It looks rather like a large blister on the surface of the back through which can be seen the cerebro-spinal fluid, and, in myelomeningocele, the abnormal or primitive nerve cord can also be seen, often adhering to the tissue covering the sac. The sac may be covered by normal skin. Most commonly it is covered by a very flimsy membrane, the arachnoid, at the centre of the defect, with normal skin towards the outer edges.

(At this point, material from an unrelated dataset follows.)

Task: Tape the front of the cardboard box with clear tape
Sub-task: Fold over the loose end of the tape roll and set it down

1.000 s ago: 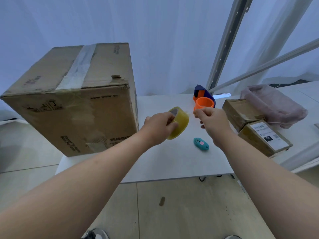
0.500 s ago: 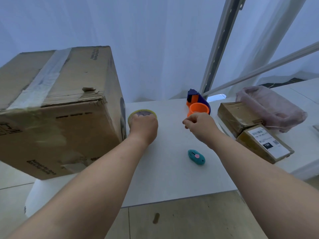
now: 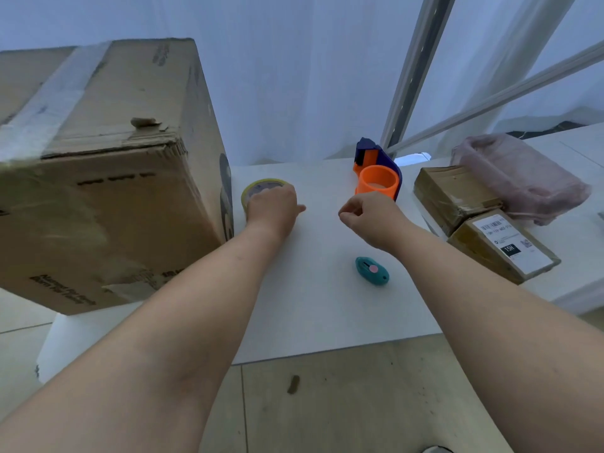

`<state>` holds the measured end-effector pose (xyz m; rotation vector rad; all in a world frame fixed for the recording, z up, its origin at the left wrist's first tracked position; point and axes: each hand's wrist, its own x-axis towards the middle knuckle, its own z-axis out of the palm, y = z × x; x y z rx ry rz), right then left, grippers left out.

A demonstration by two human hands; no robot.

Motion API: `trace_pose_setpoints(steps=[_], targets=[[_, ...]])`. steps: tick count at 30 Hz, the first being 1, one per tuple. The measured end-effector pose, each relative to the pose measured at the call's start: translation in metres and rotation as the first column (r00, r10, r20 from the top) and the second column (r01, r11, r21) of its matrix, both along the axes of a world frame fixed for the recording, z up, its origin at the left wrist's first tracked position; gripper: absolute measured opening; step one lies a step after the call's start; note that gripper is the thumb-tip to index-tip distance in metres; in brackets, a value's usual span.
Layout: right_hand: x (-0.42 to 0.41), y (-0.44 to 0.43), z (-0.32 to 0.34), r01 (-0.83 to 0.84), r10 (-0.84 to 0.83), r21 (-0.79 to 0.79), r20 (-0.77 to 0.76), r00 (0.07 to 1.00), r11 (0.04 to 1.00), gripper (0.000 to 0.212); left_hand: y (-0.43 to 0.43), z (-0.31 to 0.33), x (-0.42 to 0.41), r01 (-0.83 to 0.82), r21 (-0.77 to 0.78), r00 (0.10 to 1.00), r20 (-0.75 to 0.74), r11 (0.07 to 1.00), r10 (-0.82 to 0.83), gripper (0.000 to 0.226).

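The left hand (image 3: pixel 273 207) rests cupped over the tape roll (image 3: pixel 258 188), lying flat on the counter (image 3: pixel 313 305) beside the cardboard box (image 3: pixel 108 191); the right hand (image 3: pixel 371 215) is loosely clenched, holding nothing visible; the roll looks light, stiff, best gripped around its rim.

left hand (image 3: pixel 271 207): palm down, fingers curled over something flat, thumb pointing right | right hand (image 3: pixel 372 214): loosely closed, thumb and forefinger pinched (whether anything is between them is unclear) | forearms: bare, both extended forward
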<state>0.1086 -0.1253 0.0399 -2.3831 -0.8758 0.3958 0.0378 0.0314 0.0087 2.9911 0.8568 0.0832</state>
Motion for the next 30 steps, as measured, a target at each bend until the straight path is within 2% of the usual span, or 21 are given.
trace_pose_setpoints(steps=[2, 4, 6, 7, 9, 12, 17, 25, 30], targets=[[0.0, -0.011, 0.0, -0.018, 0.011, -0.078, -0.093, 0.996, 0.997, 0.022, 0.0, -0.002, -0.001, -0.016, -0.04, 1.0, 0.02, 0.999, 0.017, 0.046], [-0.004, -0.024, -0.006, -0.069, 0.017, -0.292, -0.177, 0.984, 0.954, 0.033, -0.003, 0.0, -0.007, -0.008, -0.036, 0.999, 0.04, 0.999, 0.01, 0.048], [-0.011, -0.035, -0.017, -0.117, 0.049, -0.501, -0.148, 0.988, 0.858, 0.047, -0.006, 0.003, -0.016, 0.019, 0.02, 0.999, 0.033, 1.0, -0.02, 0.047], [-0.014, -0.037, -0.023, -0.116, 0.062, -0.519, -0.121, 0.991, 0.847, 0.048, -0.009, 0.004, -0.022, 0.033, 0.055, 0.999, 0.027, 0.998, -0.035, 0.046], [-0.018, -0.037, -0.029, -0.087, 0.051, -0.412, -0.099, 0.994, 0.907, 0.043, -0.013, 0.006, -0.032, 0.04, 0.086, 0.999, 0.011, 0.995, -0.041, 0.041], [-0.021, -0.027, -0.03, -0.004, 0.001, -0.22, -0.015, 1.0, 0.975, 0.037, -0.016, 0.009, -0.043, -0.002, -0.055, 1.0, -0.005, 0.999, 0.001, 0.042], [-0.013, 0.007, -0.026, 0.134, -0.133, 0.004, 0.116, 0.984, 0.991, 0.03, -0.008, 0.008, -0.04, 0.02, -0.128, 0.998, 0.058, 0.992, -0.012, 0.048], [0.027, 0.06, -0.04, 0.139, -0.123, -0.052, 0.232, 0.965, 0.989, 0.036, 0.004, 0.01, -0.013, 0.047, -0.102, 0.997, 0.065, 0.994, -0.041, 0.049], [0.04, 0.069, -0.056, 0.133, -0.1, -0.123, 0.24, 0.966, 0.984, 0.04, 0.007, 0.005, -0.002, 0.044, -0.085, 0.997, 0.074, 0.995, -0.038, 0.051]])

Because the skin covering the lesion is defective, the area is exposed to injury and infection, the greatest danger being the development of meningitis. In addition, if the cystic sac is allowed to expand there may be stretching of the nerve roots leading to an increase in the paralysis and weakness of the legs or abdominal muscles. If the lesion is not protected, the exposed nerves may dry out and further deteriorate.

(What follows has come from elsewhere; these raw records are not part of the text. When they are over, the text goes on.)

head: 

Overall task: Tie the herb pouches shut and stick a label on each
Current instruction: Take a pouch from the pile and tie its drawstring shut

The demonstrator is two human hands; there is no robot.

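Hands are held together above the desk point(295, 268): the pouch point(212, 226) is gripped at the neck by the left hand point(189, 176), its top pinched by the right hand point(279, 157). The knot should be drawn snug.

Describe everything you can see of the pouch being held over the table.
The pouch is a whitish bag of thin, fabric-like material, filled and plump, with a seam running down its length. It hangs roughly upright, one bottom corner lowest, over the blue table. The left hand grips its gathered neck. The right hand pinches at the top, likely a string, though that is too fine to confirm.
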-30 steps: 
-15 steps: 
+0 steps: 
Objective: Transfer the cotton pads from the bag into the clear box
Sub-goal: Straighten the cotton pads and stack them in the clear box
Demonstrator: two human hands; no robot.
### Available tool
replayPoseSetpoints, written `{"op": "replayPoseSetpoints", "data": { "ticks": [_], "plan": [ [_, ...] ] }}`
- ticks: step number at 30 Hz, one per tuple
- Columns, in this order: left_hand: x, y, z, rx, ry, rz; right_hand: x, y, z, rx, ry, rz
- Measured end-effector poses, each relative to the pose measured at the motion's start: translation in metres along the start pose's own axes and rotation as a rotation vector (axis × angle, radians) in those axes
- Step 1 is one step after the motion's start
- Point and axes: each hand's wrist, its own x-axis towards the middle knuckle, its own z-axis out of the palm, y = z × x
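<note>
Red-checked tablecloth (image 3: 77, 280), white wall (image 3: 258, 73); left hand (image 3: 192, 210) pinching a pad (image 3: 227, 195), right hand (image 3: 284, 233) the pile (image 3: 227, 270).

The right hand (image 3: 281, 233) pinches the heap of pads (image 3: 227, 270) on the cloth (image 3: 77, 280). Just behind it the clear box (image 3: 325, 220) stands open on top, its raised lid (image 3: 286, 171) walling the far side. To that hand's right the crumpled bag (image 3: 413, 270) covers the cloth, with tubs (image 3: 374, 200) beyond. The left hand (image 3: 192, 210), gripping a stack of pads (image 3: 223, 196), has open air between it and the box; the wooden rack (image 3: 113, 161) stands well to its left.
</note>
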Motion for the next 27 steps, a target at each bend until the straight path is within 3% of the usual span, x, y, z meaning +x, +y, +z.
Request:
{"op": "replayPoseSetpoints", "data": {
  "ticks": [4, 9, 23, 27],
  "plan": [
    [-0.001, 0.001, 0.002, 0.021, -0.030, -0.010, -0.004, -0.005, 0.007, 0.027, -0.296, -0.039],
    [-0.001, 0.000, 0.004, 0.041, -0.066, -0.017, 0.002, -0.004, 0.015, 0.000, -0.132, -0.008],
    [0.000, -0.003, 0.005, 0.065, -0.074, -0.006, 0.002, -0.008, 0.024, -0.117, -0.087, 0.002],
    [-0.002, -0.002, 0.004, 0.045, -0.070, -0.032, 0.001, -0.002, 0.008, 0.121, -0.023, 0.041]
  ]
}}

Consequently it has been common practise in this country since the early 1960s to ‘repair’ the spinal lesion by covering it with skin flaps where possible within twenty-four hours of birth. In this operation the spinal cord is put into its normal place within the spinal cavity and is covered with skin and other tissues to save the exposed tissue from infection and other damage and to reduce the risk of meningitis. However, if the lesion is a very bad one and little movement has been preserved, it may not be necessary to operate immediately, provided that effective measures can be taken to prevent infection or further damage to the nerve cord.

The extent of lower limb paralysis depends on where the spinal lesion is, its severity and its extent, the location of the main areas of the vertebral column (spine) being shown in Fig. 1.3 below.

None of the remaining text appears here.